7 Ekim 2021 tarihli ve 31621 sayılı Resmî Gazete ile yayımlanan 7335 Paris Anlaşmasının Onaylanmasının Uygun Bulunduğuna Dair Kanun ile “Türkiye Cumhuriyeti adına 22 Nisan 2016 tarihinde imzalanan Paris Anlaşması’nın beyanıyla birlikte Ülkemizin de taraf olduğu Paris Anlaşması’nın Temel Amacı Nedir?

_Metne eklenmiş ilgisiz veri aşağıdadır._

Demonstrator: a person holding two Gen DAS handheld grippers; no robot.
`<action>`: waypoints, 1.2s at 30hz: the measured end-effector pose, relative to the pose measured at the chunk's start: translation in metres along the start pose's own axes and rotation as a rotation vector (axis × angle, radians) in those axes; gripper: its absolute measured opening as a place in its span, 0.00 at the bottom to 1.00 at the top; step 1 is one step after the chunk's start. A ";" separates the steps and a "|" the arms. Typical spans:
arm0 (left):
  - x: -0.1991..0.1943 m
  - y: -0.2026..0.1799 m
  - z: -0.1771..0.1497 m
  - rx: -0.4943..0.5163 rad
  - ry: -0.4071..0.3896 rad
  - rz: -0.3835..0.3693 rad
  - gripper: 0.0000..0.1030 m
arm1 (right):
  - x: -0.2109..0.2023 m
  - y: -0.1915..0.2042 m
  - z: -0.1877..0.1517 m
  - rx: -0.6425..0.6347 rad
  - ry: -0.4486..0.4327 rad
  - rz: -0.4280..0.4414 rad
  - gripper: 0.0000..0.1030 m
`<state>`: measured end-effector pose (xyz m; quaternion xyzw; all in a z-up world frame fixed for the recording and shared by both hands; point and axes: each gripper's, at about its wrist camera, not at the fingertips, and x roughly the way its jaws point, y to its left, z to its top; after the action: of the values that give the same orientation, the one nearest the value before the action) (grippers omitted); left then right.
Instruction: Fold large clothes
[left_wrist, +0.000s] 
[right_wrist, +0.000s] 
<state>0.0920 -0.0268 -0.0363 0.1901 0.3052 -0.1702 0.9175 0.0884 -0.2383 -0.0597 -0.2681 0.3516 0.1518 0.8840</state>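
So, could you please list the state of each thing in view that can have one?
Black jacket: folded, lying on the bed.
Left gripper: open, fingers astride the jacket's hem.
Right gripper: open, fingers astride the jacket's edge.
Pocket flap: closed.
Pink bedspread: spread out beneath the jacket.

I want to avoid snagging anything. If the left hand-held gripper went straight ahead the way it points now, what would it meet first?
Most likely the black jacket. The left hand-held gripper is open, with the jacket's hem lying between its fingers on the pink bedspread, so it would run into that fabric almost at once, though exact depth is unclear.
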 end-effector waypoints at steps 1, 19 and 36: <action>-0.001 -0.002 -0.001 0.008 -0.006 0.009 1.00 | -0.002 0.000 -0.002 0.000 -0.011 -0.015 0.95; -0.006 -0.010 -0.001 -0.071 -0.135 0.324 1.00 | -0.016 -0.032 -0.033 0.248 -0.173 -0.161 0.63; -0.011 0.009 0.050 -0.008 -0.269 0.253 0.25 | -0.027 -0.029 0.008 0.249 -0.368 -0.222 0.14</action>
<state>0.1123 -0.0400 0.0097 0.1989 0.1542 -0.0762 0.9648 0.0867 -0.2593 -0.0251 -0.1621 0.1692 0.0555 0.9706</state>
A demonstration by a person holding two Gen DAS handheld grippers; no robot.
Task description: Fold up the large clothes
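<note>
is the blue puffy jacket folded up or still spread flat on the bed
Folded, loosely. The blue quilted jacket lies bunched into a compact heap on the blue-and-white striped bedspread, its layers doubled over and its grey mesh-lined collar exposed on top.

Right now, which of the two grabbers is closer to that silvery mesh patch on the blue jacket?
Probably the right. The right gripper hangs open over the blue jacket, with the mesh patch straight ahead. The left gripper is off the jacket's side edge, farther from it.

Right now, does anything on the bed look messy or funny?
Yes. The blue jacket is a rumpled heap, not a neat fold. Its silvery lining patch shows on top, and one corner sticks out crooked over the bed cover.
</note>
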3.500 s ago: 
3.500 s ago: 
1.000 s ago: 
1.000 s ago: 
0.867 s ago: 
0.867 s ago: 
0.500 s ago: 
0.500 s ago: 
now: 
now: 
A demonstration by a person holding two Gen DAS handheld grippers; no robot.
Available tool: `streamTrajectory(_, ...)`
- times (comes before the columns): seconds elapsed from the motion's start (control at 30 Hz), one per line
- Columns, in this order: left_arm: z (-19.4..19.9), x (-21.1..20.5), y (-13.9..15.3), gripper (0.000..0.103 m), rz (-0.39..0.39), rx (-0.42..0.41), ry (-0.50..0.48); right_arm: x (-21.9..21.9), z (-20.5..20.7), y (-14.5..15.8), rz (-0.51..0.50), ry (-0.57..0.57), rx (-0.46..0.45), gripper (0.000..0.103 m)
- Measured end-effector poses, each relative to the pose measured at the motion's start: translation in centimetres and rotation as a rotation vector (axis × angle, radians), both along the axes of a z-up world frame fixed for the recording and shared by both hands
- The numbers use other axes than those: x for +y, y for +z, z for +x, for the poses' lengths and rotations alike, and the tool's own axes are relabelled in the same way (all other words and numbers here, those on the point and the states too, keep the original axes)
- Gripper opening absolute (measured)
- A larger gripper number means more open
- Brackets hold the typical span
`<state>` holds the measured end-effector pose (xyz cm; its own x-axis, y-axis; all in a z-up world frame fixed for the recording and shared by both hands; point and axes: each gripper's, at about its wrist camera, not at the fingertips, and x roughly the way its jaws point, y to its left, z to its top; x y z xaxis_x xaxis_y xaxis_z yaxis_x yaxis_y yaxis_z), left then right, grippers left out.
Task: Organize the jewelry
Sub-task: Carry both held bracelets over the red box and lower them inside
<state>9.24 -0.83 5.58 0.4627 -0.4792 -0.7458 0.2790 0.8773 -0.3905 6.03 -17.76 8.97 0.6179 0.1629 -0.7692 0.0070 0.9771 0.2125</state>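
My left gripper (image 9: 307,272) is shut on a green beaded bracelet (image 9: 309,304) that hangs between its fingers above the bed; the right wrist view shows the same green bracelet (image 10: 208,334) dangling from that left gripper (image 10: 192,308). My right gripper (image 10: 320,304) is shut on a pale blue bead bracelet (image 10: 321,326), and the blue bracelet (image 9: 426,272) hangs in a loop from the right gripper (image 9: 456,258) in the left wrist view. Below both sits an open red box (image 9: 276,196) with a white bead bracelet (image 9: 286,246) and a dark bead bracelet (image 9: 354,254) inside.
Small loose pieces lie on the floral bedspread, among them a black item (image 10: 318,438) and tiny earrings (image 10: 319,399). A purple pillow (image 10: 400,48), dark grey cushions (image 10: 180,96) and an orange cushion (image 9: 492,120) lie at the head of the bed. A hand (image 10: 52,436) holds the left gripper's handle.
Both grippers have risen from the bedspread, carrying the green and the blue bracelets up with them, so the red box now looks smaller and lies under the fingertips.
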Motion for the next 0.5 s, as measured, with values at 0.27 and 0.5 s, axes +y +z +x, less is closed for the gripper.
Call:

Paris Anlaşması’nın amacı, iş bu anlaşmanın 2. maddesinde “Hedefi dahil olmak üzere Sözleşme’nin uygulanmasını geliştirmek amacıyla bu Anlaşma, sürdürülebilir kalkınma ve yoksulluğun ortadan kaldırılması çabaları bağlamında iklim değişikliği tehdidine yönelik küresel müdahaleyi aşağıda belirtilenler aracılığıyla güçlendirmeyi amaçlamaktadır: İklim değişikliği risk ve etkilerini önemli ölçüde azaltacağı bilinciyle, küresel ortalama sıcaklıktaki artışı sanayileşme öncesindeki seviyeye göre 2°C'nin oldukça altında tutmak ve sıcaklık artışını sanayileşme öncesi dönemdeki seviyelerin 1,5°C üzeri ile sınırlandırmak için çaba göstermek; Gıda üretimini tehdit etmeyecek şekilde, iklim değişikliğinin olumsuz etkilerine uyum sağlayabilme kabiliyetini artırmak, iklim değişikliğine direnci geliştirmek ve düşük emisyonlu kalkınmayı teşvik etmek; Finans akışlarını, düşük sera gazı emisyonları ve iklim değişikliğine dirençli kalkınmaya yönelik eğilimle tutarlı hale getirmek. Bu Anlaşma, farklı ulusal koşullar ışığında, hakkaniyet, ortak fakat farklılaştırılmış sorumluluklar ilkesi ve tarafların görece kabiliyetlerini yansıtacak şekilde uygulanacaktır “şeklide hüküm altına alınmıştır.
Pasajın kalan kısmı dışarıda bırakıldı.